┌─ Input for this task

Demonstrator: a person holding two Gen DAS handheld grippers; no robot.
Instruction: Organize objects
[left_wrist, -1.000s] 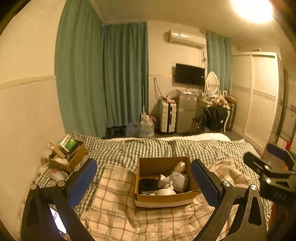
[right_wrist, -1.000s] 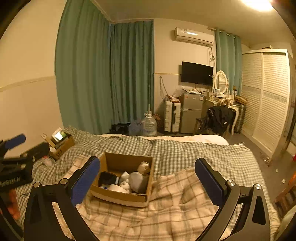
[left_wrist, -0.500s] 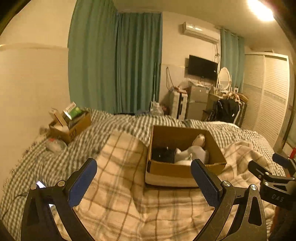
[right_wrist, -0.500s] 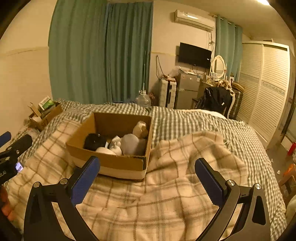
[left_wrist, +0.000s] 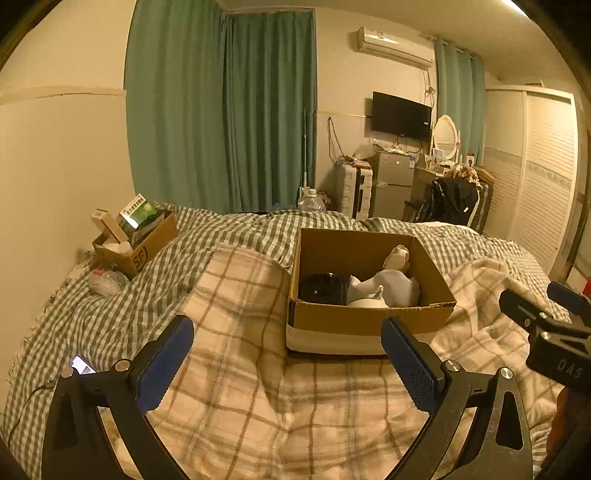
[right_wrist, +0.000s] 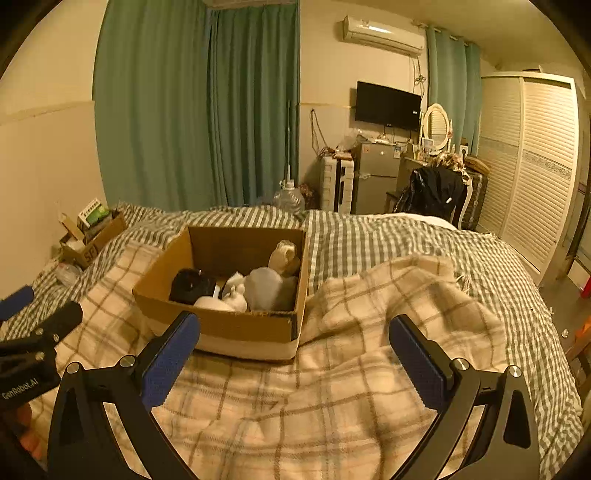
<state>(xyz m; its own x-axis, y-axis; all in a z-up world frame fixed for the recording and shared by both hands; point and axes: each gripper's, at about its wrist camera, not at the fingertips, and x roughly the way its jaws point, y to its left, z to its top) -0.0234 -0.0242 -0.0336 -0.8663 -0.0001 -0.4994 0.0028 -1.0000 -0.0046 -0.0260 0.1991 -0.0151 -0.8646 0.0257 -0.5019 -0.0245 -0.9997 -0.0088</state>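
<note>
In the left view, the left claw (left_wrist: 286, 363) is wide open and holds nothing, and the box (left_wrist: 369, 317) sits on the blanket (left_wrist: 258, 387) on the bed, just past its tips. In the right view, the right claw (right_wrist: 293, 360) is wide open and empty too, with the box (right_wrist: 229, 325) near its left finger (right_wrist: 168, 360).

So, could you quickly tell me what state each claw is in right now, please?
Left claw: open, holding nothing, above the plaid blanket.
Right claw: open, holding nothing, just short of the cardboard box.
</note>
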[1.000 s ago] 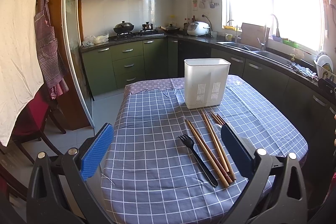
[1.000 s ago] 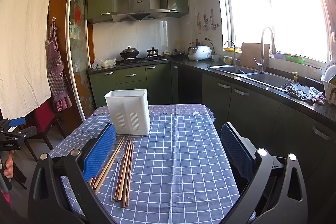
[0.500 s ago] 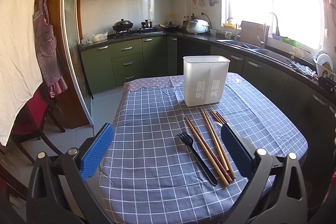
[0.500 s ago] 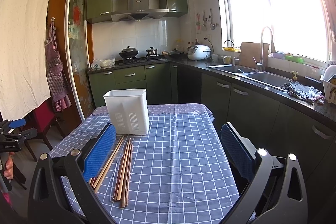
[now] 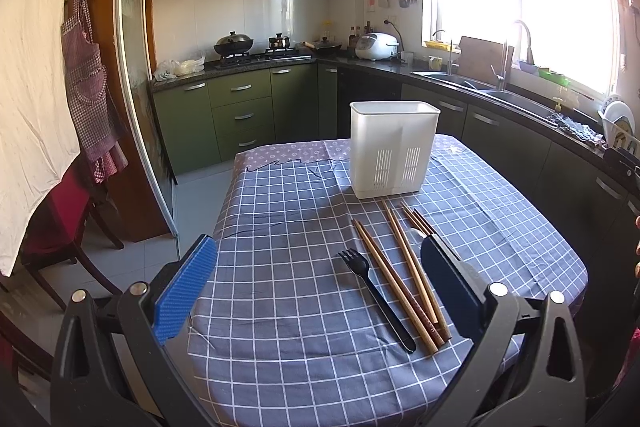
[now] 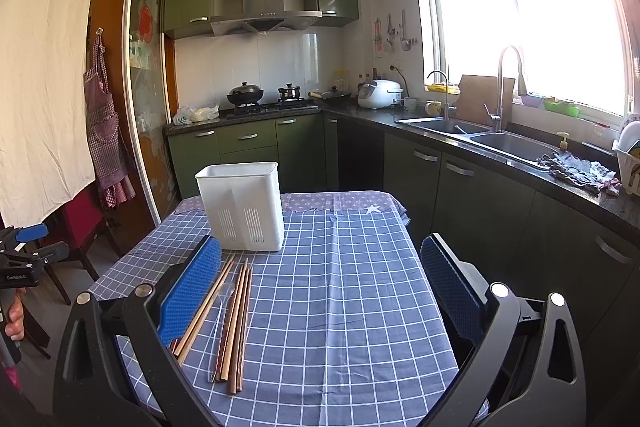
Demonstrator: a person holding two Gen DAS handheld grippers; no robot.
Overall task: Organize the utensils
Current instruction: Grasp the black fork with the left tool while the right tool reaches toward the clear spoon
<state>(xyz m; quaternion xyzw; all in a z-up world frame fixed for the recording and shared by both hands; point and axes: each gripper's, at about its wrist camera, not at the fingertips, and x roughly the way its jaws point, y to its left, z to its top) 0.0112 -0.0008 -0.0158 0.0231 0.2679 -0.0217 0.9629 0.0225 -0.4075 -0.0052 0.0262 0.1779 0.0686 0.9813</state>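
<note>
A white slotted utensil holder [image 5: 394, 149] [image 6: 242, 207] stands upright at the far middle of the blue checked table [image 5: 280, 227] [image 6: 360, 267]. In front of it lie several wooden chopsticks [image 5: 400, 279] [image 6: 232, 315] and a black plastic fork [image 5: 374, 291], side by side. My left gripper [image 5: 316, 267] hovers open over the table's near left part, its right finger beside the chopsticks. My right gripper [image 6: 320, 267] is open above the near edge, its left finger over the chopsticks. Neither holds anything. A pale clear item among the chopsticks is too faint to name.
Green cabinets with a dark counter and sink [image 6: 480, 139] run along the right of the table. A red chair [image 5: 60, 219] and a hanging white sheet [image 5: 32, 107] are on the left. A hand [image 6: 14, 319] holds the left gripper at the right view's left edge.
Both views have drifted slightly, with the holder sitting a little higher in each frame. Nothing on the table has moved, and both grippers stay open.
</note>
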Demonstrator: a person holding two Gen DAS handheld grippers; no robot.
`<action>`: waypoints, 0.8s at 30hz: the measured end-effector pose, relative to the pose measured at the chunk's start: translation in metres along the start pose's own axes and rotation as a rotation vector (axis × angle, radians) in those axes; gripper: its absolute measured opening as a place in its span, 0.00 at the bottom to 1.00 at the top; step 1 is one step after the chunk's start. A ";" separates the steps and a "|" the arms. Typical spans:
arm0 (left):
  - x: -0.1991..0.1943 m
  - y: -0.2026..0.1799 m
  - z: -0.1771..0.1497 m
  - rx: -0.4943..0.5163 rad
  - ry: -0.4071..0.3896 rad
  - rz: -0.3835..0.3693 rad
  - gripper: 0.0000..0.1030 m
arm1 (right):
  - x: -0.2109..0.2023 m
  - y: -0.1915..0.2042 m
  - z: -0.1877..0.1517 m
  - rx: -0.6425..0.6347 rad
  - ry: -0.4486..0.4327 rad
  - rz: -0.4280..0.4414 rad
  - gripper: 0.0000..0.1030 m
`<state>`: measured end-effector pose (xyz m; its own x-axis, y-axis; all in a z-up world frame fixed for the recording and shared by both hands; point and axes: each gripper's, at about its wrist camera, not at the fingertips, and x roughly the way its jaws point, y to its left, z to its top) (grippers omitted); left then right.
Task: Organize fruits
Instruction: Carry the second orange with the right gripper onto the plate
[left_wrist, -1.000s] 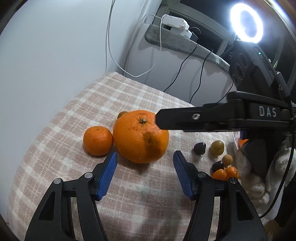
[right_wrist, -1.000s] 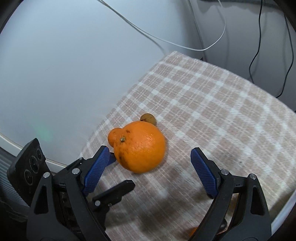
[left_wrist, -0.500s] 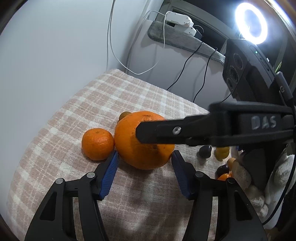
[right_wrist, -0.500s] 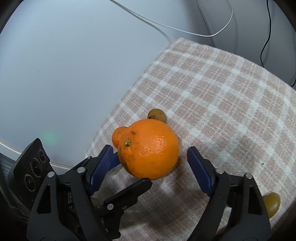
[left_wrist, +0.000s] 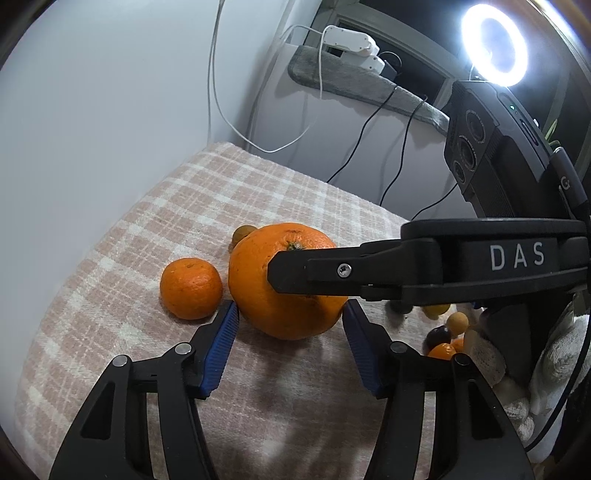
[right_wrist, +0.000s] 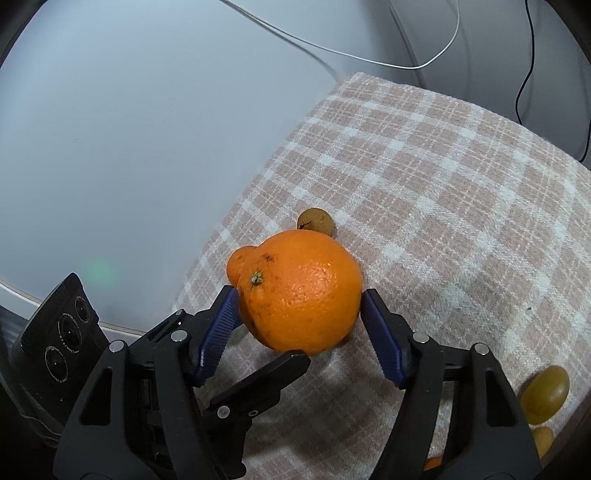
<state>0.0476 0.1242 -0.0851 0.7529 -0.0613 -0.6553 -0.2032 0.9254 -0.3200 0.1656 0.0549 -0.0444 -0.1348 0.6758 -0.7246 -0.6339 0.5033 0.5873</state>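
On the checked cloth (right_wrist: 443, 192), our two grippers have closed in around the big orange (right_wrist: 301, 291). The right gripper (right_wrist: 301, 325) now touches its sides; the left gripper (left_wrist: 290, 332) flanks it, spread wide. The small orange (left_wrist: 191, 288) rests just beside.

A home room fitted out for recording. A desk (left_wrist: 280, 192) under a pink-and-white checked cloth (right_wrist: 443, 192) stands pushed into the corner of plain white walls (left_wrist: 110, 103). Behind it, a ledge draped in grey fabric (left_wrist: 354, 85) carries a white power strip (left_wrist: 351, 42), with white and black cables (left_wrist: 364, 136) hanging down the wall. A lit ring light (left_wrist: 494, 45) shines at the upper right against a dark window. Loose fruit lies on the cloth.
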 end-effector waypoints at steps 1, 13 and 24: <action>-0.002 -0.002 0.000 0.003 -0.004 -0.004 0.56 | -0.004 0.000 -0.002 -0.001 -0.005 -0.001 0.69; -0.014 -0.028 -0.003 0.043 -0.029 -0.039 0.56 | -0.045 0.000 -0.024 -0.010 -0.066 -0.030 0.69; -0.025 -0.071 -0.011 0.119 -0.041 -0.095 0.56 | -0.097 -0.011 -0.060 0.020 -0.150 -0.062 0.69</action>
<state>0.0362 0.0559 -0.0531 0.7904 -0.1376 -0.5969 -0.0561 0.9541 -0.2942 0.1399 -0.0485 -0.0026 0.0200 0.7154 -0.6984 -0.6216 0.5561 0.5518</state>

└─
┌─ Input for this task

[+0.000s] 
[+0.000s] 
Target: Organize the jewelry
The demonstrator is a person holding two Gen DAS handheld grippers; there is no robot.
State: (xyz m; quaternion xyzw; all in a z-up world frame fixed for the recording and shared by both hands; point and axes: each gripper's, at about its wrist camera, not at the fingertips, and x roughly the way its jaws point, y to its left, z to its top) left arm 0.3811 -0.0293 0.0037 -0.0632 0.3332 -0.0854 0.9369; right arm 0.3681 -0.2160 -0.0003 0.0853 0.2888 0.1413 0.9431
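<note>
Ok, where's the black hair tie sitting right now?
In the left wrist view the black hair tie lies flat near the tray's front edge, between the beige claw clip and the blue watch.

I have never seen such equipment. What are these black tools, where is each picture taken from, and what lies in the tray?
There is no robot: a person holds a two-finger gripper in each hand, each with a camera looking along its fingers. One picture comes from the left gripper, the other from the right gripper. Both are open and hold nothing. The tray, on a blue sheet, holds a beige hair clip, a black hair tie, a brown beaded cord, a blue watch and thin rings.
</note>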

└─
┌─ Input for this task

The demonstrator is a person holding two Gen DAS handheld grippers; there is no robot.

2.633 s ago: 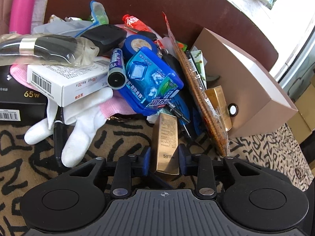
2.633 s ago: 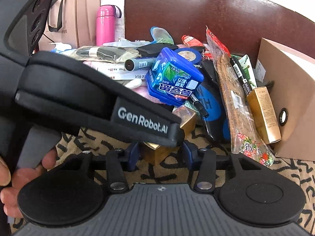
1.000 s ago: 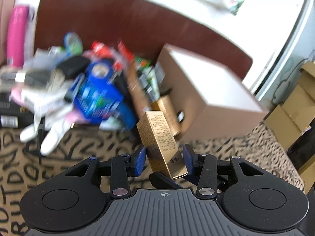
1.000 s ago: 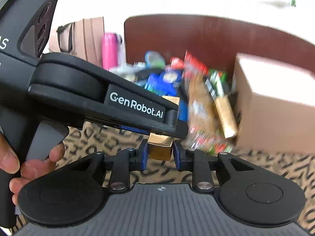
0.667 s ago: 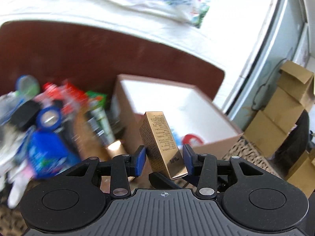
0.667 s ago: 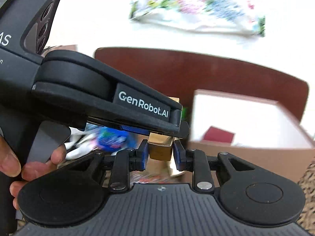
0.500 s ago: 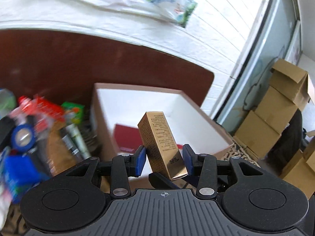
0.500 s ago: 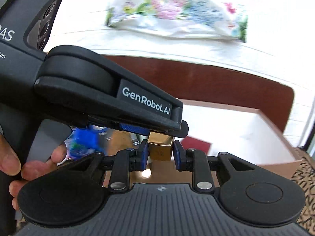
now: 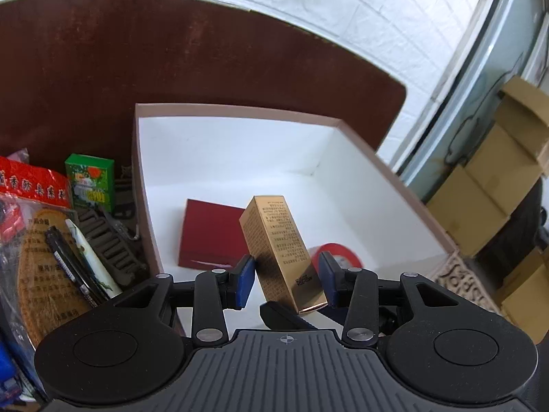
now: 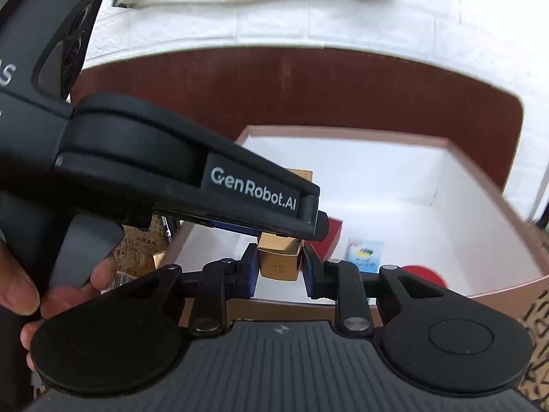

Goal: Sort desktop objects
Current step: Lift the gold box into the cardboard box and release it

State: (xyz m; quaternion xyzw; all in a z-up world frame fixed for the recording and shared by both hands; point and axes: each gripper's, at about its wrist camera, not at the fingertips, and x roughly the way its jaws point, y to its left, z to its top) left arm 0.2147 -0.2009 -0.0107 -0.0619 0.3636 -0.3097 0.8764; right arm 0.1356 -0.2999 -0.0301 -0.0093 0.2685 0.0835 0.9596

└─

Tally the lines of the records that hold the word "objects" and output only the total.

Result of the exercise:
2